## Provided material
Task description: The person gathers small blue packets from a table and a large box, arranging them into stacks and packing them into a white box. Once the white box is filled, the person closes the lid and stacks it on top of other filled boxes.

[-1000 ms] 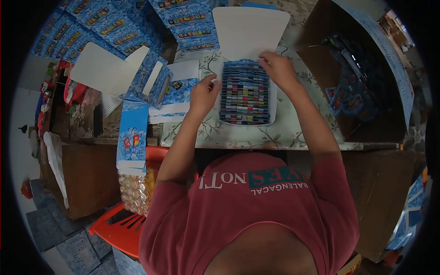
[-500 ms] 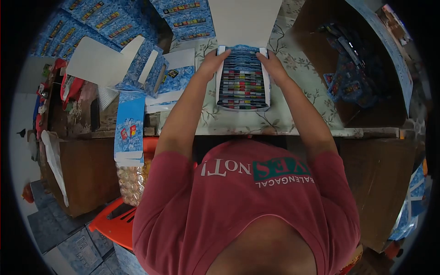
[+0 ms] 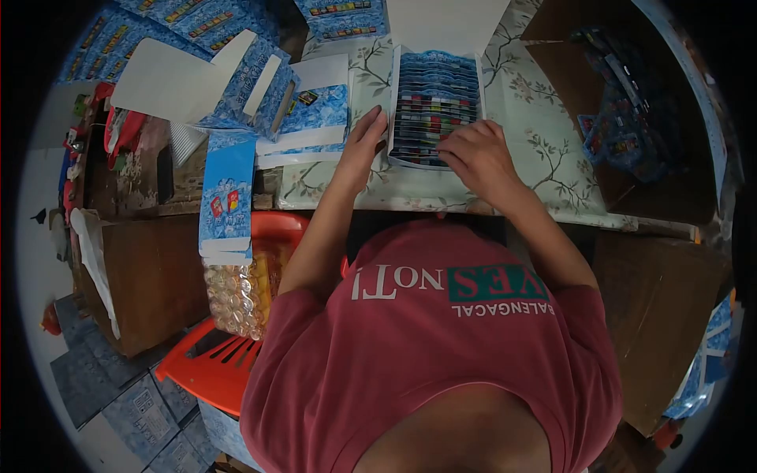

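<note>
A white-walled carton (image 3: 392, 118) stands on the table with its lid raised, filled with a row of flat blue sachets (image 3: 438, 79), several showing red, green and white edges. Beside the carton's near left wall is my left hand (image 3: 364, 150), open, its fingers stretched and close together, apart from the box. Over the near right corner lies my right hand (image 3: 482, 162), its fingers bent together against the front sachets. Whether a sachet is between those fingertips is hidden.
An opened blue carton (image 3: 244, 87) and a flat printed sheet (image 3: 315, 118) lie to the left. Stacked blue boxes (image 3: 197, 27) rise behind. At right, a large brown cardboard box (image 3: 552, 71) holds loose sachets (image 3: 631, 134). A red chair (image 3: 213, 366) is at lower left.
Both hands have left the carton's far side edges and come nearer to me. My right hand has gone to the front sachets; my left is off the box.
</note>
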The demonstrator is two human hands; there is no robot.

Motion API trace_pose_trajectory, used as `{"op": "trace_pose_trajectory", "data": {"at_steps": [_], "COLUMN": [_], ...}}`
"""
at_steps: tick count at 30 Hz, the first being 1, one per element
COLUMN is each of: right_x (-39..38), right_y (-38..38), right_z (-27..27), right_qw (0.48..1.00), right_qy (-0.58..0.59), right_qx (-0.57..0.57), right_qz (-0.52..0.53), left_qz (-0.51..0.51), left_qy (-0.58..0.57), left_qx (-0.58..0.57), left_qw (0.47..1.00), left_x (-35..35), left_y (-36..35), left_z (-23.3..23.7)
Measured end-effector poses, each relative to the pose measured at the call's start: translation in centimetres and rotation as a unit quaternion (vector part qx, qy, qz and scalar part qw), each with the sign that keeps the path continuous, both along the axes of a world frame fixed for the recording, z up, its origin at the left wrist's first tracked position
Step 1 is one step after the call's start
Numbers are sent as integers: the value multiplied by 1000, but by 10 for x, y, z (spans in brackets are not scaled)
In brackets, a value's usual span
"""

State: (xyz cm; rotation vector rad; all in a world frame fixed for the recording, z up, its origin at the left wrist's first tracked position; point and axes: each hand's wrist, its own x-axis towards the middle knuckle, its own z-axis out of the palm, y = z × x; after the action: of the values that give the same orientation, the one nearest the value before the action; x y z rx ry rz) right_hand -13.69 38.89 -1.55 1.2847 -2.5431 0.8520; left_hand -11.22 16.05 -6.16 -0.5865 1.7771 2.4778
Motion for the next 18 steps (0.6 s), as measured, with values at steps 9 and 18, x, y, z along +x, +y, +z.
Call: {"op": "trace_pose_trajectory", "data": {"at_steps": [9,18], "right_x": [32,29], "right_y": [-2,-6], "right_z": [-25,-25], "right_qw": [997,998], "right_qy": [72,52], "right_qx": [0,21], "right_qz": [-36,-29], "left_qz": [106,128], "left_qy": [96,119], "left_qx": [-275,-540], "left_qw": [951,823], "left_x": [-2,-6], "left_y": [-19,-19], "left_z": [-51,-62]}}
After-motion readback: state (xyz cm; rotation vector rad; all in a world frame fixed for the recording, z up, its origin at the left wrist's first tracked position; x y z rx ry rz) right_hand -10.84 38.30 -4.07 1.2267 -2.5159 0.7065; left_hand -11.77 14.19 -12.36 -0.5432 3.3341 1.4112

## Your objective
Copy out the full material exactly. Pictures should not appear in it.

## Answer area
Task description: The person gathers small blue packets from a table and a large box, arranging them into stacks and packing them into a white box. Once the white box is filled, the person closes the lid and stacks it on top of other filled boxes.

[-1000 ms] 
[-500 ms] 
[+0 ms] 

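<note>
A white-walled carton (image 3: 392, 118) stands on the table with its lid raised, filled with a row of flat blue sachets (image 3: 438, 79), several showing red, green and white edges. Beside the carton's near left wall is my left hand (image 3: 364, 150), open, its fingers stretched and close together, apart from the box. Over the near right corner lies my right hand (image 3: 482, 162), its fingers bent together against the front sachets. Whether a sachet is between those fingertips is hidden.
An opened blue carton (image 3: 244, 87) and a flat printed sheet (image 3: 315, 118) lie to the left. Stacked blue boxes (image 3: 197, 27) rise behind. At right, a large brown cardboard box (image 3: 552, 71) holds loose sachets (image 3: 631, 134). A red chair (image 3: 213, 366) is at lower left.
Both hands have left the carton's far side edges and come nearer to me. My right hand has gone to the front sachets; my left is off the box.
</note>
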The demonstrator is two human hands; there is no robot.

Motion API trace_pose_trajectory, used as `{"op": "trace_pose_trajectory", "data": {"at_steps": [_], "COLUMN": [_], ...}}`
"""
at_steps: tick count at 30 Hz, the first being 1, one per element
COLUMN is each of: right_x (-39..38), right_y (-38..38), right_z (-27..27), right_qw (0.48..1.00), right_qy (-0.58..0.59), right_qx (-0.57..0.57), right_qz (-0.52..0.53), left_qz (-0.51..0.51), left_qy (-0.58..0.57), left_qx (-0.58..0.57), left_qw (0.47..1.00), left_x (-35..35), left_y (-36..35), left_z (-23.3..23.7)
Measured end-effector poses, each relative to the pose measured at the call's start: translation in centimetres and rotation as a unit quaternion (vector part qx, qy, qz and scalar part qw), each with the sign that keeps the path continuous, both along the axes of a world frame fixed for the recording, z up, its origin at the left wrist's first tracked position
Step 1 is one step after the call's start
Numbers are sent as integers: the value multiplied by 1000, but by 10 for x, y, z (spans in brackets are not scaled)
In brackets, a value's usual span
"""

State: (xyz cm; rotation vector rad; all in a world frame fixed for the recording, z up, its origin at the left wrist's first tracked position; point and axes: each hand's wrist, its own x-axis towards the middle knuckle, its own z-axis out of the palm, y = z × x; after the action: of the values that give the same orientation, the one nearest the value before the action; x y z rx ry rz) right_hand -13.69 38.89 -1.55 1.2847 -2.5431 0.8520; left_hand -11.22 16.05 -6.16 -0.5865 1.7771 2.4778
Motion for the next 18 steps (0.6 s), as measured, with values at steps 9 and 18, x, y, z along +x, +y, +z.
Call: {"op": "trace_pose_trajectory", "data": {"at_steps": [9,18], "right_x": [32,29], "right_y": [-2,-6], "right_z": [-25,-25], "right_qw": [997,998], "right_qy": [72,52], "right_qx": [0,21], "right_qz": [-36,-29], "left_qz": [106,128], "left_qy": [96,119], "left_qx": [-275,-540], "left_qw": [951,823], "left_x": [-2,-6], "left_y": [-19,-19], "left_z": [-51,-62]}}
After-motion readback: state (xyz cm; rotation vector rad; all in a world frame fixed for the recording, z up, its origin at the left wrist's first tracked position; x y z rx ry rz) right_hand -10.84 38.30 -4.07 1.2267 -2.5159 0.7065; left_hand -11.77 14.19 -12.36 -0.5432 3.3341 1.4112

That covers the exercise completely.